There's no damned reason why I haven't done the things except that they're very uncomfortable to think about. Which I suppose is my usual reason for not doing things. Some, like selling stuff, are uncomfortable because I've never done them before. (Have I mentioned that I procrastinate? Or did I put that off as well?) I try to at least do one thing every weekend. It would be nice if I could get that up to one thing every day, but don't hold your breath.

I've been drifting -- going down Wikipedia rabbit-holes, re-reading the Foundation series, puttering around with computers (instead of actually, you know, writing code. Or writing much of anything else.) I guess I've been drifting for most of the last three years, but at least a couple of times a day I'd have to stop drifting and do something for Colleen. Now I'm just adrift. Caregiving was a major part of my life, and it's not there anymore -- there's this huge hole I haven't figured out how to fill yet.

mdlbear: a rather old-looking spectacled bear (spectacled-bear)

... so I've been thinking on and off about "Nancy" by Cordwainer Smith. (Go read it. I'll wait.) It still feels a lot like it did during her last few months, except that I can't call to tell her about... It's actually a very familiar feeling; Dad died back in 1999 and I still have to remind myself sometimes.
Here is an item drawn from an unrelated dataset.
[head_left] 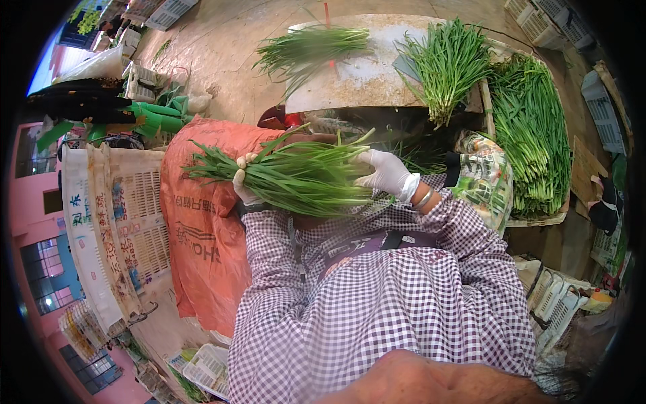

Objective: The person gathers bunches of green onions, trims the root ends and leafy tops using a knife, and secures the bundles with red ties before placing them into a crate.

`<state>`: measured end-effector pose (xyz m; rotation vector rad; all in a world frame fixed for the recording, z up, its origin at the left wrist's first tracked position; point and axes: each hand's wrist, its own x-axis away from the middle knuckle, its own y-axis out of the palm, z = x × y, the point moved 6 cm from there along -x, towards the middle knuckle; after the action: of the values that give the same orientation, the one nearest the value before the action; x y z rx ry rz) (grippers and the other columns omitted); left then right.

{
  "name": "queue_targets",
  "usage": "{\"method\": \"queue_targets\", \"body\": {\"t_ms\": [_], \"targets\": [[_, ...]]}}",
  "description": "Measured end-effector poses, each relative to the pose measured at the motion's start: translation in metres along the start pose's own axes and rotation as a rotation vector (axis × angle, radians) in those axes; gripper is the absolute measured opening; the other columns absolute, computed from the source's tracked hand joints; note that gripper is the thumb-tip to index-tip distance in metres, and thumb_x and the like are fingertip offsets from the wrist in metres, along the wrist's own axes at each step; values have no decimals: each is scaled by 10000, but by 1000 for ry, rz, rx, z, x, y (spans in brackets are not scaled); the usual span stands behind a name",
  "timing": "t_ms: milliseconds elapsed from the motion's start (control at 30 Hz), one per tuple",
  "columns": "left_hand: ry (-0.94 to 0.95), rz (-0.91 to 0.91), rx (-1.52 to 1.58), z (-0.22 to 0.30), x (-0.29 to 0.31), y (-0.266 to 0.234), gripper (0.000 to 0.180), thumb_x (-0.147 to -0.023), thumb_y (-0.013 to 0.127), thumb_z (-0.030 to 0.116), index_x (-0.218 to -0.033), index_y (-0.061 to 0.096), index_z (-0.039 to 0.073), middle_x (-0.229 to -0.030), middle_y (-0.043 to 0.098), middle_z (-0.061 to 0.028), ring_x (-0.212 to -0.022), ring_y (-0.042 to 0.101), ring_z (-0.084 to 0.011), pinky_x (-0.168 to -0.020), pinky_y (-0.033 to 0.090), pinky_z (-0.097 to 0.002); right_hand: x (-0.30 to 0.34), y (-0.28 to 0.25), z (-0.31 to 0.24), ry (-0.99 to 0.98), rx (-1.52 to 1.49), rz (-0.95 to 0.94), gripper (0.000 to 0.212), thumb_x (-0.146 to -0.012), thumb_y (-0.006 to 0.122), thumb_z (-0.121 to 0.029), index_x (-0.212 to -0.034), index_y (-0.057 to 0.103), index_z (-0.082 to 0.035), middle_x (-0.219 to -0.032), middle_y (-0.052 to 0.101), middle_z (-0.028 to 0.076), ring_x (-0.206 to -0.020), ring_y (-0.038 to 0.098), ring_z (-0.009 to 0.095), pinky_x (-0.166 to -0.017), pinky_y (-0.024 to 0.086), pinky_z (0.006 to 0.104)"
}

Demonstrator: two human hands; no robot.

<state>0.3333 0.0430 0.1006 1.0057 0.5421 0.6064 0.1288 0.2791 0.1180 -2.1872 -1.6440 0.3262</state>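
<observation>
My left hand (pixel 246 180), in a white glove, is closed around a bunch of garlic chives (pixel 303 176) near its leafy end. The bunch lies level in front of my chest, leaf tips to the left and pale stem ends to the right. At the stem ends is my right hand (pixel 389 174), also gloved in white, its fingers and thumb curled on the stems. Some leaves there are blurred. Beyond them, a pale board (pixel 377 84) carries one loose bunch of chives (pixel 316 48) at left and a thicker bunch (pixel 447 67) at right.
A long crate of chives (pixel 531 135) stands to my right, beside a patterned bag (pixel 486 182). On my left are an orange-red plastic sack (pixel 202 236) and stacked white plastic crates (pixel 101 229). A green bundle (pixel 151 120) lies farther off at left.
</observation>
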Motion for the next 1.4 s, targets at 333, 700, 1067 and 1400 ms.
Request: {"method": "queue_targets", "body": {"t_ms": [333,700,1067,1400], "targets": [[-4,-34,-12,5,-1,2,172,-812,639,173,-944,541,125,-1025,565,-38,-1028,555,-210,-964,459,-454,-5,0,1,102,-182,-74,356,-773,767,-103,-1096,663,5,-969,712,104,-877,654,141,-813,529,297],[23,16,63,-1,1,-13,173,-832,661,214,-908,526,137,-995,573,-2,-992,568,-181,-983,444,-451,2,27,35,305,-738,28,323,-841,724,-103,-1136,639,-3,-1012,690,57,-898,630,116,-823,515,261],[54,-22,177,-2,-6,-21,143,-834,639,178,-898,518,138,-988,566,18,-982,563,-160,-1004,425,-455,12,48,4,421,-1218,-217,310,-954,584,-180,-1195,606,13,-1130,659,74,-1008,611,155,-916,472,286],[75,84,100,12,1,-42,211,-789,657,189,-902,490,124,-936,514,14,-919,521,-134,-953,438,-394,37,-75,99,560,945,-74,341,-823,681,-326,-1056,705,-78,-982,700,124,-903,670,256,-827,521,367]]}}
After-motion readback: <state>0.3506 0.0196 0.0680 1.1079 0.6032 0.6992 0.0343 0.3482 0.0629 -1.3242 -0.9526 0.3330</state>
Some people like to try new things. I don't, usually -- left to my own devices I'll stay securely in my comfort zone. Colleen dragged me into a lot of things (our relationship, for example), most of which I ended up enjoying. So far I'm not enjoying widowhood.

There is a road, no simple highway Between the dawn, and the dark of night And if you go, no one may follow That path is for, your steps alone...
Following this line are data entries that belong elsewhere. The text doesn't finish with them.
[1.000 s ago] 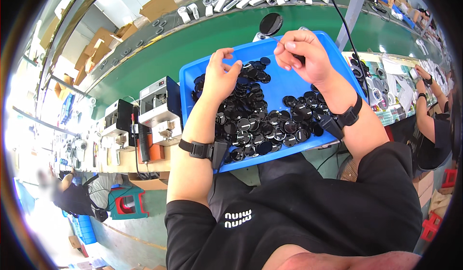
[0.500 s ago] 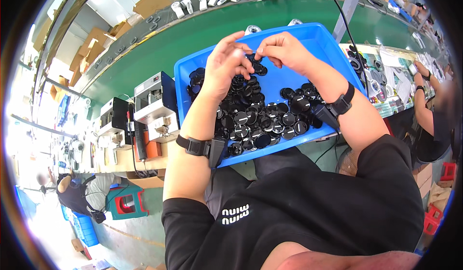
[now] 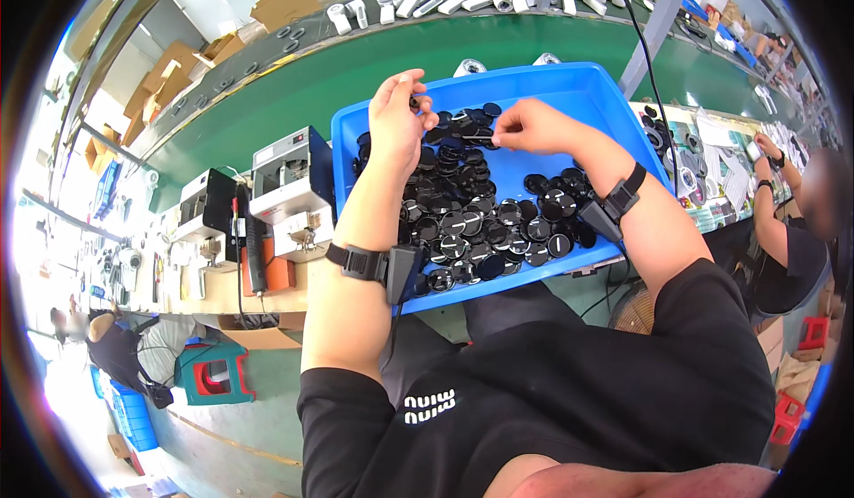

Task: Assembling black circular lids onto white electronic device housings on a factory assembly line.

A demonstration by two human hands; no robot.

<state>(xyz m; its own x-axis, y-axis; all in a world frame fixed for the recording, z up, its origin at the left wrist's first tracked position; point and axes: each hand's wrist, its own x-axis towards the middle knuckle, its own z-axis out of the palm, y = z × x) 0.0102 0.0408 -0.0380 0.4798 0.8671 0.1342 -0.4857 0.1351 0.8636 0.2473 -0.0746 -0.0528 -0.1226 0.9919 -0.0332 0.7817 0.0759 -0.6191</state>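
Observation:
A blue plastic tray (image 3: 578,97) rests on my lap and holds several round black caps (image 3: 498,222) in a loose pile. Over the tray's far left part, my left hand (image 3: 396,129) is raised with a small black cap pinched between thumb and fingers. My right hand (image 3: 534,129) hovers over the middle of the tray, its fingertips pinched just above the caps; whether a cap is in them is hard to tell. Both wrists wear black straps with small devices.
A green conveyor belt (image 3: 302,80) runs behind the tray, with white parts (image 3: 445,0) along its far side. Grey and white machines (image 3: 289,191) stand to my left. Another person (image 3: 792,231) sits to my right. Cardboard boxes (image 3: 285,0) are stacked at the back.
Both hands have moved apart over the tray. My left hand rose with a cap. My right hand dropped toward the pile at the tray's middle.

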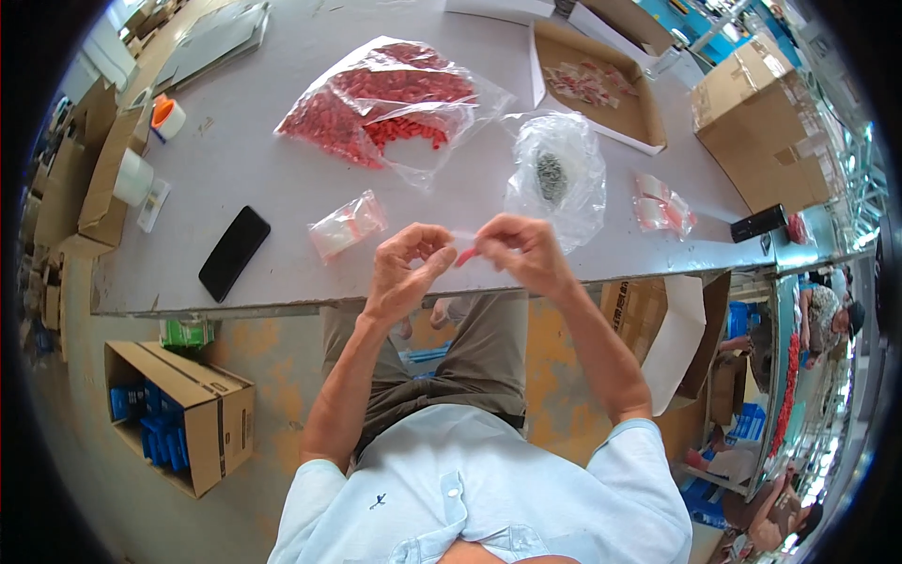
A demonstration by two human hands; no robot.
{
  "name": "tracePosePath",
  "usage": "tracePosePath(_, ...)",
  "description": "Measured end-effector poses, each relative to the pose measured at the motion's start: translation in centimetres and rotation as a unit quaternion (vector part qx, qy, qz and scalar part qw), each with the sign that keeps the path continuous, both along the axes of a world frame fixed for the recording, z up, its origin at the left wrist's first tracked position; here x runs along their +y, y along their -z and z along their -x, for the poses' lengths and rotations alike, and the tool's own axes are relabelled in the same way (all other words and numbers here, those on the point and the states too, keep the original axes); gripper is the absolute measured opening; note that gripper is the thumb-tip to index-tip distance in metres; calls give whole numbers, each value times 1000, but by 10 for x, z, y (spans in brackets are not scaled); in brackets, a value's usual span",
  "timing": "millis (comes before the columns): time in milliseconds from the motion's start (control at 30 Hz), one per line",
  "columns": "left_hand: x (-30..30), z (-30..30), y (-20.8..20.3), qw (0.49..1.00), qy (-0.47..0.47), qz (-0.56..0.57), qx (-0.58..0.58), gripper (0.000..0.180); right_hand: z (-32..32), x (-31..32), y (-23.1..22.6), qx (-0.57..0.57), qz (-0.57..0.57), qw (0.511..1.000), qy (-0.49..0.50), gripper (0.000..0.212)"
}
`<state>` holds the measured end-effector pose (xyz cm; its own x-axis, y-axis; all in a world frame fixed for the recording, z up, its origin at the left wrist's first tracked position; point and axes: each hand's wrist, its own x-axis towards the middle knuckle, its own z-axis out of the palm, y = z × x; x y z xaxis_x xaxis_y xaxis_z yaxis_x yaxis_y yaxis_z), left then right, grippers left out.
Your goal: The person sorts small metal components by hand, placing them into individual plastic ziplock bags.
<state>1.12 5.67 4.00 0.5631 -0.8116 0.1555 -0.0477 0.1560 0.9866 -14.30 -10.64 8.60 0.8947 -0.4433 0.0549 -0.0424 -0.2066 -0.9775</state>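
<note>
Over the table's front edge my left hand (406,268) is closed in a pinch at a small clear plastic bag (463,238), which stretches toward the other hand. My right hand (528,252), partly blurred, has its fingers closed by a small red plastic piece (466,257) at the bag. Beyond them lies a big clear bag of red plastic pieces (404,89). An open clear bag (573,141) with grey metal screws (552,179) sits behind my right hand. Left of my left hand is a packet of small clear bags (348,226).
On the table are a black phone (235,254), a shallow cardboard tray (648,132) of small filled packets, another packet (662,207), a black cylinder (759,223) and tape rolls (168,117). A cardboard box (761,122) stands far right; a carton (221,423) sits on the floor.
</note>
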Motion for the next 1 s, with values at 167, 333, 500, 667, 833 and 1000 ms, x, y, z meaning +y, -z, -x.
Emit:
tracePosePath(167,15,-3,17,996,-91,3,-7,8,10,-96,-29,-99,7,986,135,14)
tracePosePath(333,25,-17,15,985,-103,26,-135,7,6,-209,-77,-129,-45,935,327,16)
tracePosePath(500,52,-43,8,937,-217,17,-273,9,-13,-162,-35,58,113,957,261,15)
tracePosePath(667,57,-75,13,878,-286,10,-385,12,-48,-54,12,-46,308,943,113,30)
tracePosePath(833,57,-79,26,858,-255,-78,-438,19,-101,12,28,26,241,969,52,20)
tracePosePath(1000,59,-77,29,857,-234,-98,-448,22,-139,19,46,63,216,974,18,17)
I never enjoyed downsizing and moving, either.

mdlbear: a rather old-looking spectacled bear (spectacled-bear)

I guess I'm in something like a holding pattern right now. I haven't fallen apart, though I'm still allowing for the possibility, but it doesn't feel as though I'm getting much of anything done either.

That's not entirely accurate; I spent the weekend on Whidbey with N and we did quite a bit of Stuff-sorting, mostly in the garage and mostly not Colleen's Stuff. But my tech-writing side gig is going nowhere, and I'm not journaling much either.

The feeling of unreality is still there -- it would surprise me if it weren't. It's not helping that she was away from the house -- in hospitals and nursing homes -- for so much of her last three-and-a-half months. I spent a lot of time visiting with her, but when I was home she wasn't there. When she was down in Seattle, I spent my weekday nights at N's house. I sort of got used to it. Now, day-to-day, not much has changed. Maybe enough has changed for it to really register.

When I look farther out, of course, everything is different. Unfinished projects that it would be pointless to finish. A house that will gradually lose pieces of our life together. Pieces of her. Her shelves of cookbooks. Her tea cabinet. Her walker. Her scooters. Her bed.

There must be hundreds of our friends who haven't heard yet. I still haven't gone through her address book.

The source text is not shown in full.